• [AIM OF THE EXERCISE]:
From the data below, repeat exactly the lines from the line with "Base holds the" to the line with "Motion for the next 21", both included.
══ RECORDED DATA ══
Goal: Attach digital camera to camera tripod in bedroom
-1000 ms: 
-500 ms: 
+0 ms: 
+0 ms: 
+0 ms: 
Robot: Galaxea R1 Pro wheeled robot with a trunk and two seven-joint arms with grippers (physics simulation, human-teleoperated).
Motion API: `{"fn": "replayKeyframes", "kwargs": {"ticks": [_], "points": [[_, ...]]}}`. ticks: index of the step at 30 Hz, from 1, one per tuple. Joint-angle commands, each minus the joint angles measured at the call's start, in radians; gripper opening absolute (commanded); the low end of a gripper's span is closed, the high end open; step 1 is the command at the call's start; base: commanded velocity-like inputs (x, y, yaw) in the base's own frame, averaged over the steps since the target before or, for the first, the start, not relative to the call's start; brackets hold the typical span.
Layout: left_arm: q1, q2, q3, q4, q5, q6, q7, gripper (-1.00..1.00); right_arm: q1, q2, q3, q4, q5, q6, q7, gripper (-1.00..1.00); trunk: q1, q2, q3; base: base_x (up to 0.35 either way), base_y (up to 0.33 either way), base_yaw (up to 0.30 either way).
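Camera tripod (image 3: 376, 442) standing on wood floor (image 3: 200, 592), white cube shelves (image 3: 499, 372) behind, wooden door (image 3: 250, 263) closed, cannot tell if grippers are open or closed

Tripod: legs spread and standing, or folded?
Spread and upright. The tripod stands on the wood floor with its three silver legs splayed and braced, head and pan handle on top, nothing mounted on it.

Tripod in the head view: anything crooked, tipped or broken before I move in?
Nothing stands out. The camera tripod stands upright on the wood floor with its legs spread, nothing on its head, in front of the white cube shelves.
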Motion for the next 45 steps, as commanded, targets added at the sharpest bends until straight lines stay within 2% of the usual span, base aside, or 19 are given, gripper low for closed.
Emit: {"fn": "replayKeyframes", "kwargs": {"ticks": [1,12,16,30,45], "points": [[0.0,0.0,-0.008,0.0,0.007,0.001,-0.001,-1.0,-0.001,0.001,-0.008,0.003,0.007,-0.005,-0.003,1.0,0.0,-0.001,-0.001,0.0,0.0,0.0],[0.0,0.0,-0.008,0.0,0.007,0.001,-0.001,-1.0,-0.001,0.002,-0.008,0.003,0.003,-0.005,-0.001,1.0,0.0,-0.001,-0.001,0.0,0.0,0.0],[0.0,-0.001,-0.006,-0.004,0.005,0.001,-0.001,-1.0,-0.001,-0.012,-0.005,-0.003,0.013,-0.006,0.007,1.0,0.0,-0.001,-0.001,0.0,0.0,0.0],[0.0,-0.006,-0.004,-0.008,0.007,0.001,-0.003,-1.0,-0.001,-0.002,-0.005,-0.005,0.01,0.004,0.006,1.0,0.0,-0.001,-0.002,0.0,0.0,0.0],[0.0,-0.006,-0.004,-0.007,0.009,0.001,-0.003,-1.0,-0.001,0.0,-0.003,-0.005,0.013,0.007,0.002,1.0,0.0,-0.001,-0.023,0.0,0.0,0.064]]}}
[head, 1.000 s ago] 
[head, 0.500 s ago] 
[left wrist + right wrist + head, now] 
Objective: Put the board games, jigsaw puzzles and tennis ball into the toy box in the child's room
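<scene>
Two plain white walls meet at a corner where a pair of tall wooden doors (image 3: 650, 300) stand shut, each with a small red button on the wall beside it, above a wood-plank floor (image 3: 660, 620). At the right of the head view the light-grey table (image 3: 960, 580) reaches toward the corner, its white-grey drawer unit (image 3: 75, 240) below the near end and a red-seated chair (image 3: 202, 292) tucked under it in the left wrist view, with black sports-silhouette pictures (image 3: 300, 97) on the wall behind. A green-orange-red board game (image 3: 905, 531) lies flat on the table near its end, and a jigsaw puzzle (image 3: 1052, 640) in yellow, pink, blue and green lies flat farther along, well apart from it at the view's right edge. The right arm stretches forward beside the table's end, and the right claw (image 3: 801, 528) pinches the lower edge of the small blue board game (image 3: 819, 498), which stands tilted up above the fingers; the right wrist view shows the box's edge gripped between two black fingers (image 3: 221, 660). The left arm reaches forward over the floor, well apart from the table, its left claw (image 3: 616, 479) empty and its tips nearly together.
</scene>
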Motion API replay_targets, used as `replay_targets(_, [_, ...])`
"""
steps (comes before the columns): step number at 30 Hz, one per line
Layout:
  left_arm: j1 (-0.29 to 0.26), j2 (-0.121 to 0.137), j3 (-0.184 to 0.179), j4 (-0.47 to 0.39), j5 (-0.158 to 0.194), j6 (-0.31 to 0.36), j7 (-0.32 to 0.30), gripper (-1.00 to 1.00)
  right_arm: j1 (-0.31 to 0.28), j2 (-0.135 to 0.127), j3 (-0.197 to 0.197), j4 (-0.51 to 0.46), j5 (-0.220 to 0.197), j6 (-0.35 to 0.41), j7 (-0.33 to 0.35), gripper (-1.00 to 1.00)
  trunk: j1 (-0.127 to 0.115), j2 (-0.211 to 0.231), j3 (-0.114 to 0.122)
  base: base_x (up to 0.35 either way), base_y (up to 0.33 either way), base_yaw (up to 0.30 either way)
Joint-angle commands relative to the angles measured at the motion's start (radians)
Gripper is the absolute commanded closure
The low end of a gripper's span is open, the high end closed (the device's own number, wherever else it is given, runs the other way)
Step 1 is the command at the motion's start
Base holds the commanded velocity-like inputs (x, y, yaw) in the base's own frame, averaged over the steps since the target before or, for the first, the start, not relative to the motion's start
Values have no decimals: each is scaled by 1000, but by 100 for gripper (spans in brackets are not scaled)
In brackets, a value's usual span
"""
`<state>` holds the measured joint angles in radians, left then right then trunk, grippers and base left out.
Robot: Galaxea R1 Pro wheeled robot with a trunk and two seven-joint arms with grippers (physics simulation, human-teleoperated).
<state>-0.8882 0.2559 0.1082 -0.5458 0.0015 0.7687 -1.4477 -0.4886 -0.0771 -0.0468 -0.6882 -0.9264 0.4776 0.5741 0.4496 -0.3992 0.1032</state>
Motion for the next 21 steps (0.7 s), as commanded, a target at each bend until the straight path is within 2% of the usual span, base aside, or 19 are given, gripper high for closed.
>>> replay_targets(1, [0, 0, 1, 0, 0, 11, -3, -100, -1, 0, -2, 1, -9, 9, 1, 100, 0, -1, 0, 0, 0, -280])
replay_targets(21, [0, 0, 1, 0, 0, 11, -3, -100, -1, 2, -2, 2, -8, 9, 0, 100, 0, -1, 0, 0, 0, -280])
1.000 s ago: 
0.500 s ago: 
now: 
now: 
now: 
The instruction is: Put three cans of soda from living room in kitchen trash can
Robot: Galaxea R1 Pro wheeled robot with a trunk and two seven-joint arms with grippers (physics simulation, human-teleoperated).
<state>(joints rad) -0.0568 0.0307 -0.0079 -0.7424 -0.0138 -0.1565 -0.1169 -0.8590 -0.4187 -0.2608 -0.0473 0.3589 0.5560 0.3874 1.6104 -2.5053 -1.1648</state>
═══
• [RESPONSE FOR THIS EXERCISE]:
Base holds the commanded velocity-like inputs (x, y, yaw) in the base's own frame, averaged over the steps since the target before or, for the first, the start, not relative to the motion's start
Values have no decimals: each is scaled by 1000, but by 100 for gripper (spans in brackets are not scaled)
In brackets, a value's usual span
"""
`<state>` holds the measured joint angles in radians, left then right then trunk, grippers and base left out.
Robot: Galaxea R1 Pro wheeled robot with a trunk and two seven-joint arms with grippers (physics simulation, human-teleoperated).
<state>-0.8882 0.2559 0.1082 -0.5458 0.0015 0.7687 -1.4477 -0.4886 -0.0771 -0.0468 -0.6882 -0.9264 0.4776 0.5741 0.4496 -0.3992 0.1032</state>
Motion for the next 21 steps (0.7 s), as commanded, a target at each bend until the straight path is within 2% of the usual span, base aside, or 19 are given, gripper high for closed.

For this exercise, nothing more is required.